━━━━━ Raw data

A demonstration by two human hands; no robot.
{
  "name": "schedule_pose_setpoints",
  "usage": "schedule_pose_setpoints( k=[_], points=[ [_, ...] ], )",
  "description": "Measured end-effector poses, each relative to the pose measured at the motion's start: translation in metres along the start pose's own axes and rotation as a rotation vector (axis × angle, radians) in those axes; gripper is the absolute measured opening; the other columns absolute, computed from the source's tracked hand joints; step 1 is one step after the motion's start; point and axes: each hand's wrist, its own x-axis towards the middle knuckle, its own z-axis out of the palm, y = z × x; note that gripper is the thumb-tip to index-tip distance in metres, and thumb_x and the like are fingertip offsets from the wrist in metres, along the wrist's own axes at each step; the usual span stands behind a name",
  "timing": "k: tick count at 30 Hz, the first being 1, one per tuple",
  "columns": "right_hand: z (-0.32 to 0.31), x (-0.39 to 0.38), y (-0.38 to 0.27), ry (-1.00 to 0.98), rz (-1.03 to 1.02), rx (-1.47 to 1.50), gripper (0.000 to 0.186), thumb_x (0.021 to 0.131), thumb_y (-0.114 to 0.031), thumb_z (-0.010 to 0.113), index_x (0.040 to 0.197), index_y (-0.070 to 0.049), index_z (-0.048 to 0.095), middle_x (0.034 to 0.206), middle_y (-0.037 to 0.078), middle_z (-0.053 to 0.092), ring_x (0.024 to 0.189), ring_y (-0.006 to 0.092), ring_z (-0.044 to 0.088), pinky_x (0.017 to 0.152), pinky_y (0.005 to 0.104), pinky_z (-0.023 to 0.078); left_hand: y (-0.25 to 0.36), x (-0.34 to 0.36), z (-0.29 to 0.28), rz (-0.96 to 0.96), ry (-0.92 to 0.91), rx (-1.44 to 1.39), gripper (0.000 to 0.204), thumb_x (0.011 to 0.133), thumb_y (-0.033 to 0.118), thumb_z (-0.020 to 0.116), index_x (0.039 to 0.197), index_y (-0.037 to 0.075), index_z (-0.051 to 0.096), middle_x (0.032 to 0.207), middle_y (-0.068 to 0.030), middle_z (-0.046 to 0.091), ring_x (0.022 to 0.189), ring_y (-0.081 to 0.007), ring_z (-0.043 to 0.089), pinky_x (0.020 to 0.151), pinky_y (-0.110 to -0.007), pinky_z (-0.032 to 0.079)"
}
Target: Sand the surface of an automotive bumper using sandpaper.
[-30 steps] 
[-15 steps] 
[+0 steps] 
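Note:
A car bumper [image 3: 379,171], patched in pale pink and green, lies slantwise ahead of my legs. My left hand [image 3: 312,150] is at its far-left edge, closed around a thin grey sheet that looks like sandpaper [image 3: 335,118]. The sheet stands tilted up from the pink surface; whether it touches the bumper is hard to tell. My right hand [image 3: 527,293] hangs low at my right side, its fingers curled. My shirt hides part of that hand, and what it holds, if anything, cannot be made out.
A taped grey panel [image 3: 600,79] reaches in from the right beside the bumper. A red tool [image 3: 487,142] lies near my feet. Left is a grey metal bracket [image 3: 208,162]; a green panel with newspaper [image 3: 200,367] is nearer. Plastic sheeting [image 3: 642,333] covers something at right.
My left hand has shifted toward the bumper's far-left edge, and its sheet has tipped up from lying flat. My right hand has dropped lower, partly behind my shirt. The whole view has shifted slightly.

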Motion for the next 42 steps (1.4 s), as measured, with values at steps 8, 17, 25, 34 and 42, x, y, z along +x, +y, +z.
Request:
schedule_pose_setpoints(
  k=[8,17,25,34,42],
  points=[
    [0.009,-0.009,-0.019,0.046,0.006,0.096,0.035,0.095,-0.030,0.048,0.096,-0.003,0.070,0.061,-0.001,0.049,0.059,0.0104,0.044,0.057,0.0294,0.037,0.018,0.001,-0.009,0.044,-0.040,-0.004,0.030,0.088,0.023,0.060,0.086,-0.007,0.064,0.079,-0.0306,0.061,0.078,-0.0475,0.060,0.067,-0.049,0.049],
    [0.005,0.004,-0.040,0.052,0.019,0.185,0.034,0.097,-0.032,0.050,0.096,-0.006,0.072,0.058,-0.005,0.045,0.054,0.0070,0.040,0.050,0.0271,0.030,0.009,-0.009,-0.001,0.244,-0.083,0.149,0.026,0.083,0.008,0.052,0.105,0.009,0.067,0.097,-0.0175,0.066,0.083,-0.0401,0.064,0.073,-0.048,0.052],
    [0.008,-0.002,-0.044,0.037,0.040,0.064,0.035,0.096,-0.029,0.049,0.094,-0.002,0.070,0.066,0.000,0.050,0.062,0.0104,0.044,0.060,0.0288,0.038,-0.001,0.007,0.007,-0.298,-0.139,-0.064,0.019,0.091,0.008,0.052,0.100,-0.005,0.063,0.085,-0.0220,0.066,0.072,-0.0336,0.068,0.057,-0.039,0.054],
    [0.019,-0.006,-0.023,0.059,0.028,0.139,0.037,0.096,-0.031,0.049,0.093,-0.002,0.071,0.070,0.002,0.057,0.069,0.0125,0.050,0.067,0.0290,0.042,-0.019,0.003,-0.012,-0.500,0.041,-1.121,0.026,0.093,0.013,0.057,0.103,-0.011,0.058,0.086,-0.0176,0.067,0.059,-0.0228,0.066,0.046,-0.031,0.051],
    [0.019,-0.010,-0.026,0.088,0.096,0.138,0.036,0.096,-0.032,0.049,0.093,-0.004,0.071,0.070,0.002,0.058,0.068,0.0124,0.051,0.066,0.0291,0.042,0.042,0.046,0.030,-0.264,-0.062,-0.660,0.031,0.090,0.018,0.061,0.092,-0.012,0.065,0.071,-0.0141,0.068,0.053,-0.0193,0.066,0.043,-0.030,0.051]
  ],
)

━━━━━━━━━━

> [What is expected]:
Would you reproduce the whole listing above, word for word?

> [Solved problem]:
A demonstration by two human hands; no robot.
{
  "name": "schedule_pose_setpoints",
  "usage": "schedule_pose_setpoints( k=[_], points=[ [_, ...] ], )",
  "description": "Measured end-effector poses, each relative to the pose measured at the motion's start: translation in metres along the start pose's own axes and rotation as a rotation vector (axis × angle, radians) in those axes; gripper is the absolute measured opening; the other columns absolute, computed from the source's tracked hand joints; step 1 is one step after the motion's start; point and axes: each hand's wrist, its own x-axis towards the middle knuckle, its own z-axis out of the palm, y = z × x; note that gripper is the thumb-tip to index-tip distance in metres, and thumb_x and the like are fingertip offsets from the wrist in metres, along the wrist's own axes at each step; the usual span stands behind a name",
  "timing": "k: tick count at 30 Hz, the first being 1, one per tuple",
  "columns": "right_hand: z (-0.32 to 0.31), x (-0.39 to 0.38), y (-0.38 to 0.27), ry (-1.00 to 0.98), rz (-1.03 to 1.02), rx (-1.47 to 1.50), gripper (0.000 to 0.186), thumb_x (0.021 to 0.131), thumb_y (-0.114 to 0.031), thumb_z (-0.010 to 0.113), index_x (0.040 to 0.197), index_y (-0.070 to 0.049), index_z (-0.048 to 0.095), middle_x (0.034 to 0.206), middle_y (-0.037 to 0.078), middle_z (-0.053 to 0.092), ring_x (0.024 to 0.189), ring_y (-0.006 to 0.092), ring_z (-0.044 to 0.088), pinky_x (0.017 to 0.152), pinky_y (0.005 to 0.104), pinky_z (-0.023 to 0.078); left_hand: y (-0.25 to 0.36), x (-0.34 to 0.36), z (-0.29 to 0.28), rz (-0.96 to 0.96), ry (-0.92 to 0.91), rx (-1.44 to 1.39), gripper (0.000 to 0.204), thumb_x (0.011 to 0.133), thumb_y (-0.033 to 0.118), thumb_z (-0.020 to 0.116), index_x (0.039 to 0.197), index_y (-0.037 to 0.075), index_z (-0.051 to 0.096), middle_x (0.032 to 0.207), middle_y (-0.068 to 0.030), middle_z (-0.046 to 0.091), ring_x (0.022 to 0.189), ring_y (-0.081 to 0.007), ring_z (-0.043 to 0.089), pinky_x (0.020 to 0.151), pinky_y (-0.110 to -0.007), pinky_z (-0.032 to 0.079)"
}
Target: Sand the surface of an automotive bumper using sandpaper.
[-30 steps] 
[-15 steps] 
[+0 steps] 
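Note:
A car bumper [image 3: 379,171], patched in pale pink and green, lies slantwise ahead of my legs. My left hand [image 3: 312,150] is at its far-left edge, closed around a thin grey sheet that looks like sandpaper [image 3: 335,118]. The sheet stands tilted up from the pink surface; whether it touches the bumper is hard to tell. My right hand [image 3: 527,293] hangs low at my right side, its fingers curled. My shirt hides part of that hand, and what it holds, if anything, cannot be made out.
A taped grey panel [image 3: 600,79] reaches in from the right beside the bumper. A red tool [image 3: 487,142] lies near my feet. Left is a grey metal bracket [image 3: 208,162]; a green panel with newspaper [image 3: 200,367] is nearer. Plastic sheeting [image 3: 642,333] covers something at right.
My left hand has shifted toward the bumper's far-left edge, and its sheet has tipped up from lying flat. My right hand has dropped lower, partly behind my shirt. The whole view has shifted slightly.
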
Motion for the next 42 steps (1.4 s), as measured, with values at steps 8, 17, 25, 34 and 42, x, y, z along +x, +y, +z.
Request:
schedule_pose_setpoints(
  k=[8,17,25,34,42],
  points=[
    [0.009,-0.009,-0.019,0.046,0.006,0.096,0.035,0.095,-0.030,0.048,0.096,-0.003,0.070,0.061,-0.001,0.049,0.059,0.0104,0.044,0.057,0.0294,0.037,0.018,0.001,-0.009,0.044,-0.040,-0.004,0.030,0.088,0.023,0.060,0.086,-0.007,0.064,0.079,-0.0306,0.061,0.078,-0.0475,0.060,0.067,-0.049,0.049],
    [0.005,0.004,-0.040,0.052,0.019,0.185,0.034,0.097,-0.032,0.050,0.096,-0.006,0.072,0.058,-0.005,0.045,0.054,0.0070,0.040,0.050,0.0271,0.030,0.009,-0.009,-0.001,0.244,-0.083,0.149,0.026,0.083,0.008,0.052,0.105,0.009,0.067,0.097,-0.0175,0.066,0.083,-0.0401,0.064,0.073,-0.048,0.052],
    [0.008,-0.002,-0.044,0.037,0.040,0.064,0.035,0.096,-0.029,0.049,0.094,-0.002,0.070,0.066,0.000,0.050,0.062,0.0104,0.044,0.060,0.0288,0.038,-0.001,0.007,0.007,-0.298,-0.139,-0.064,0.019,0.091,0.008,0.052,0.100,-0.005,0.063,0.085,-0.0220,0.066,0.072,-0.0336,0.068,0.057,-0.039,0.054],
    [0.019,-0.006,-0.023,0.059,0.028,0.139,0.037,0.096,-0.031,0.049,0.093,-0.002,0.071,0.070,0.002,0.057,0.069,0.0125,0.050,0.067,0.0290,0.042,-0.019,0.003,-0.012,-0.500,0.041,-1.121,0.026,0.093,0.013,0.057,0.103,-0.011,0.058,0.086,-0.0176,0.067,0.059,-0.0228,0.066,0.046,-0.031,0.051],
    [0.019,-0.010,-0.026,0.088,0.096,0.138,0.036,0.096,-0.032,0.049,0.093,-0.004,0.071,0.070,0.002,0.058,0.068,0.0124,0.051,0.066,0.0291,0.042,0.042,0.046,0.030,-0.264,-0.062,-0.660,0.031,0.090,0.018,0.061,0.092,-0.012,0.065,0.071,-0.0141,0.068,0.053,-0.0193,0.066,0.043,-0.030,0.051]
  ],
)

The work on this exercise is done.